■ **Records shown**

-- Opening Marker --

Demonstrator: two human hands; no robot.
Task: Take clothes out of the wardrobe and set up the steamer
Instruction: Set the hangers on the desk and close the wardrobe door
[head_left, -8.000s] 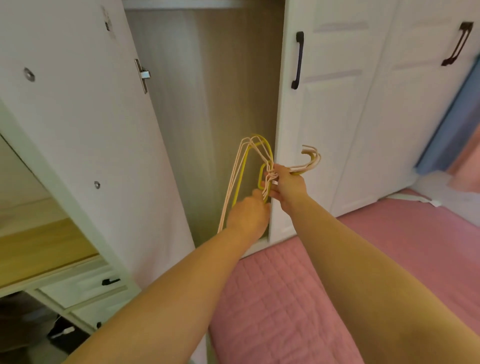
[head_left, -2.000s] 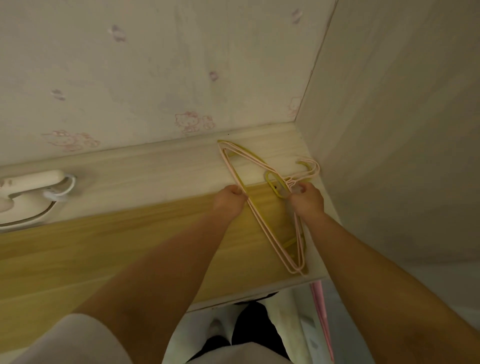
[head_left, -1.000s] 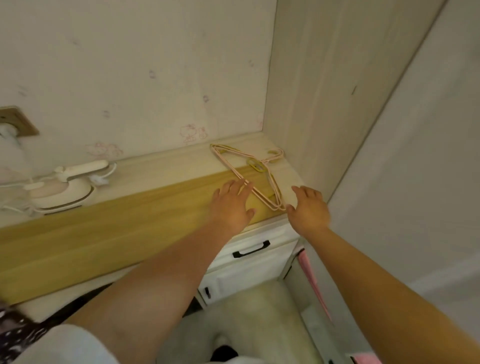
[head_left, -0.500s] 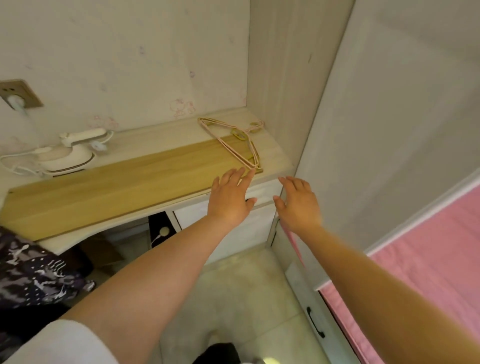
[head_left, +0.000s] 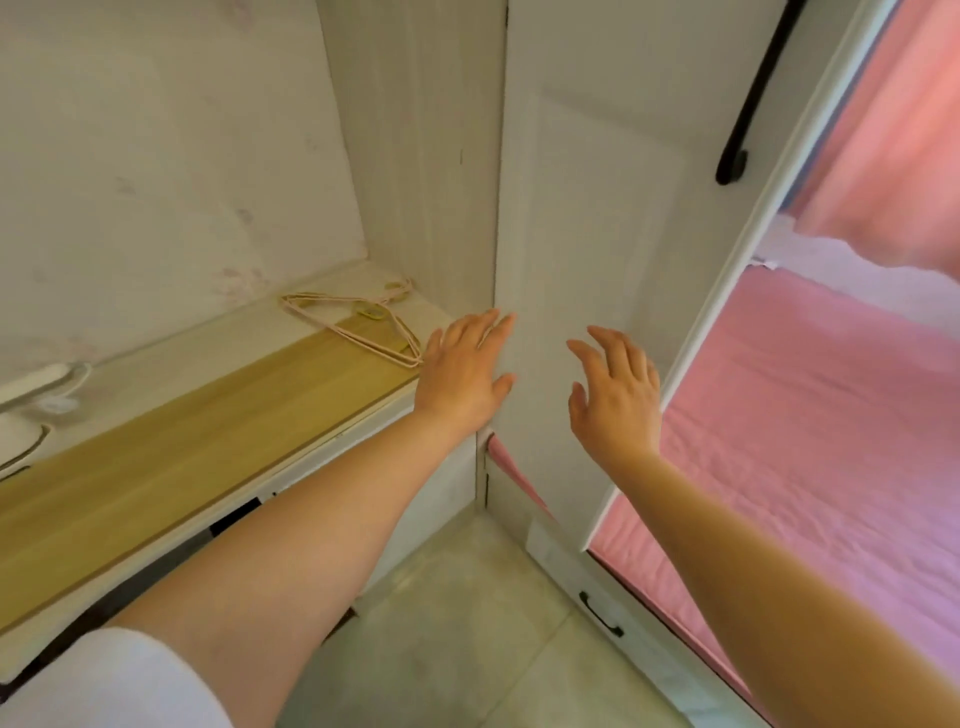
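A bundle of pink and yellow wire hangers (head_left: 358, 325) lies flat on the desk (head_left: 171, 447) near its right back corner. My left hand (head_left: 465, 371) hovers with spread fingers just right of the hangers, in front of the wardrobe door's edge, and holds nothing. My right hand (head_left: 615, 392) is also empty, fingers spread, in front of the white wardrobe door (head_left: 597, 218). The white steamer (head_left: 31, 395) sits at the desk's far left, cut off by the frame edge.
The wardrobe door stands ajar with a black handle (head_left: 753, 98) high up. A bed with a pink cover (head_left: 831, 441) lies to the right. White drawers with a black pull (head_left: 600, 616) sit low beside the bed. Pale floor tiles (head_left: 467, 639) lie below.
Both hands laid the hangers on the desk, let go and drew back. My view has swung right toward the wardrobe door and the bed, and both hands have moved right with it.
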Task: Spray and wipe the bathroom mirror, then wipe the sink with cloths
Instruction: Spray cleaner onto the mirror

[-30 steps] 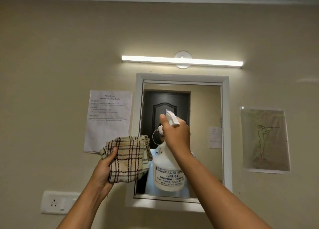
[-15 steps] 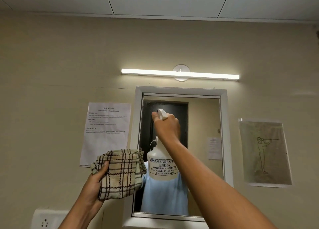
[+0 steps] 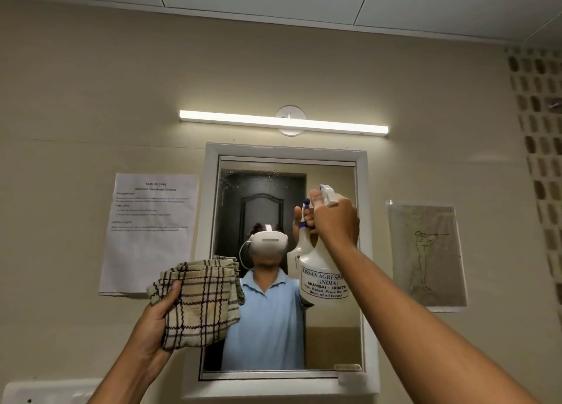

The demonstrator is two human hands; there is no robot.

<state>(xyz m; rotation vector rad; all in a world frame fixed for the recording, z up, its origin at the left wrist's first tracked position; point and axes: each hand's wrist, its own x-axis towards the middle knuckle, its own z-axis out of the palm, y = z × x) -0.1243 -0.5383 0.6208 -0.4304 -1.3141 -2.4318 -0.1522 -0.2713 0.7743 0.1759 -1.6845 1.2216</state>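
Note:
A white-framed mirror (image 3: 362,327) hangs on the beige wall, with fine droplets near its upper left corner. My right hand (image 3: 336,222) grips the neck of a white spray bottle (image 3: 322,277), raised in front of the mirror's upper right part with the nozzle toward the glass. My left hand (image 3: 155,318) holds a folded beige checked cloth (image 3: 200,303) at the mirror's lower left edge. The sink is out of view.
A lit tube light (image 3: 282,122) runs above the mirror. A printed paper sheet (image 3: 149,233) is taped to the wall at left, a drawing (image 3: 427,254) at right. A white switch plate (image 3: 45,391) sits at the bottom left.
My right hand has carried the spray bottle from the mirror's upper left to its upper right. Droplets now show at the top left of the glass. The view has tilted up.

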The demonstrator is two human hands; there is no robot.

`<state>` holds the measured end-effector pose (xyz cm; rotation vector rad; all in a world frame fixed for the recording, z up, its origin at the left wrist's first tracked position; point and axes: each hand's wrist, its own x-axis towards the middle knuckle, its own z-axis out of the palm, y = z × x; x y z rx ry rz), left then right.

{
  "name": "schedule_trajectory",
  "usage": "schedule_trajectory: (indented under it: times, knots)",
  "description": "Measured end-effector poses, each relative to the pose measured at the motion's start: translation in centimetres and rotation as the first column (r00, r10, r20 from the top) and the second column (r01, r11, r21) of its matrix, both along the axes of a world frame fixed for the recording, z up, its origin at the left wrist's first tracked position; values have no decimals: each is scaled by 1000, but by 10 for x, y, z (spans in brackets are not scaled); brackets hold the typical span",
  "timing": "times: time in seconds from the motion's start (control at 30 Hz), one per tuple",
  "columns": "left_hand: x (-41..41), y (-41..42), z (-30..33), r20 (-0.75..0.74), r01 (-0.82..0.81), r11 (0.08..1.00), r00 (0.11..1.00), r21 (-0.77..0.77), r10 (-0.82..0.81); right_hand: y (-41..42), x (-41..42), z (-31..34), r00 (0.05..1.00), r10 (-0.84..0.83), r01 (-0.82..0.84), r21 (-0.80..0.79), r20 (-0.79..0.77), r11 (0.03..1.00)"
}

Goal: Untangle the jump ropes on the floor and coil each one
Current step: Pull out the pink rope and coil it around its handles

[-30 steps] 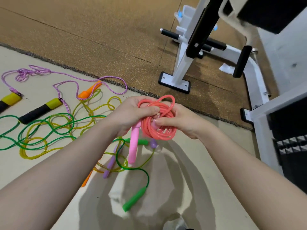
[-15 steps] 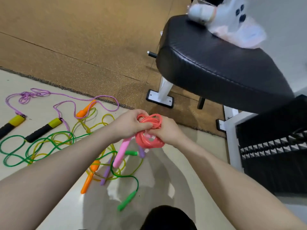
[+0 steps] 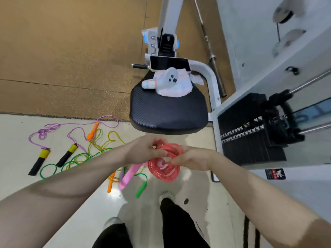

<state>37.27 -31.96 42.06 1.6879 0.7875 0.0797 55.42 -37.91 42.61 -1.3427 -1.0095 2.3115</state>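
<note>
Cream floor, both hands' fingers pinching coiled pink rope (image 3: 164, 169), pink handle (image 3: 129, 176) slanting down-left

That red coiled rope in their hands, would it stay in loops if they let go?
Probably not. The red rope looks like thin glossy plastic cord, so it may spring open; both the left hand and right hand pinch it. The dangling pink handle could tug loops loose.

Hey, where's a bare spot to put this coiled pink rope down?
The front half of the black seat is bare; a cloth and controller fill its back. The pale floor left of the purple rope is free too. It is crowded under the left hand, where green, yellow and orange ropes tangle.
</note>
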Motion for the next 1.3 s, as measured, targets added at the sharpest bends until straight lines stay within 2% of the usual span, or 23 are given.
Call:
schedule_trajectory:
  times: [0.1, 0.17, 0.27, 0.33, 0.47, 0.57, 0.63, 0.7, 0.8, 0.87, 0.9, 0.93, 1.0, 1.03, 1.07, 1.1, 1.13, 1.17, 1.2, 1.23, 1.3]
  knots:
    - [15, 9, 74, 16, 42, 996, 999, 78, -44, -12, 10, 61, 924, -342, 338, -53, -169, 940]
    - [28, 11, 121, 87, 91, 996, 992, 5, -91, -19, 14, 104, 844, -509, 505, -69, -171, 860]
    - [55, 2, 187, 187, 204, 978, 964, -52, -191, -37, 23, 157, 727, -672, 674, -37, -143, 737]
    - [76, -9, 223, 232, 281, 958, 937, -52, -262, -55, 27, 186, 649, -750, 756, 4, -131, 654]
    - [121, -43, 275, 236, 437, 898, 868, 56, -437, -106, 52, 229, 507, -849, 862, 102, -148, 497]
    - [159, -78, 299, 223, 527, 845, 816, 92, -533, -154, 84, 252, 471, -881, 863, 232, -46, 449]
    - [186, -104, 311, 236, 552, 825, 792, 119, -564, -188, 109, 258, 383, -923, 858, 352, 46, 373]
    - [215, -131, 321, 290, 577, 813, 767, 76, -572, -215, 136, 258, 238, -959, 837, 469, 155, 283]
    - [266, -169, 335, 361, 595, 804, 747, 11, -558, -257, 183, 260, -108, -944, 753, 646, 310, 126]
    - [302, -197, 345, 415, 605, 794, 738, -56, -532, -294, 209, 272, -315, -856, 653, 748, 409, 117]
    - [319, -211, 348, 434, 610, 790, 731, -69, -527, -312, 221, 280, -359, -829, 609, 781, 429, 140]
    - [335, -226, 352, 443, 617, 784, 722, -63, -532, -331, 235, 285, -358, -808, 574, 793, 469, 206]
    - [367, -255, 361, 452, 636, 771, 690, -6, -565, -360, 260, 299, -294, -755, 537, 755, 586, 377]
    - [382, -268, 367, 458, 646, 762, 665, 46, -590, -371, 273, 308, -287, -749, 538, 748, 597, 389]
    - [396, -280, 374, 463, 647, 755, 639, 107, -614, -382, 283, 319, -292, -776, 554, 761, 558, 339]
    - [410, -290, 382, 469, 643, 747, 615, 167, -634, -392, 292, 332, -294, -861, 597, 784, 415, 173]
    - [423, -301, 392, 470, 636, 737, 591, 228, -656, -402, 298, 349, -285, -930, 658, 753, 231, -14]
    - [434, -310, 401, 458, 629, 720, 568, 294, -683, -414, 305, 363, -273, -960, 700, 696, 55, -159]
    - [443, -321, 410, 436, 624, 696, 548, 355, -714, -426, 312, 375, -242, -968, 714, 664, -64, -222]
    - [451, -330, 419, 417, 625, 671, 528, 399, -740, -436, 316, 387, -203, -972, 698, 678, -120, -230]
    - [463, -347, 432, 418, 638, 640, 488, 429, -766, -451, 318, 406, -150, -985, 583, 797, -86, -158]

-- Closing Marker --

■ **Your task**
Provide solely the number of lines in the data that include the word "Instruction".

■ **Exercise output**
2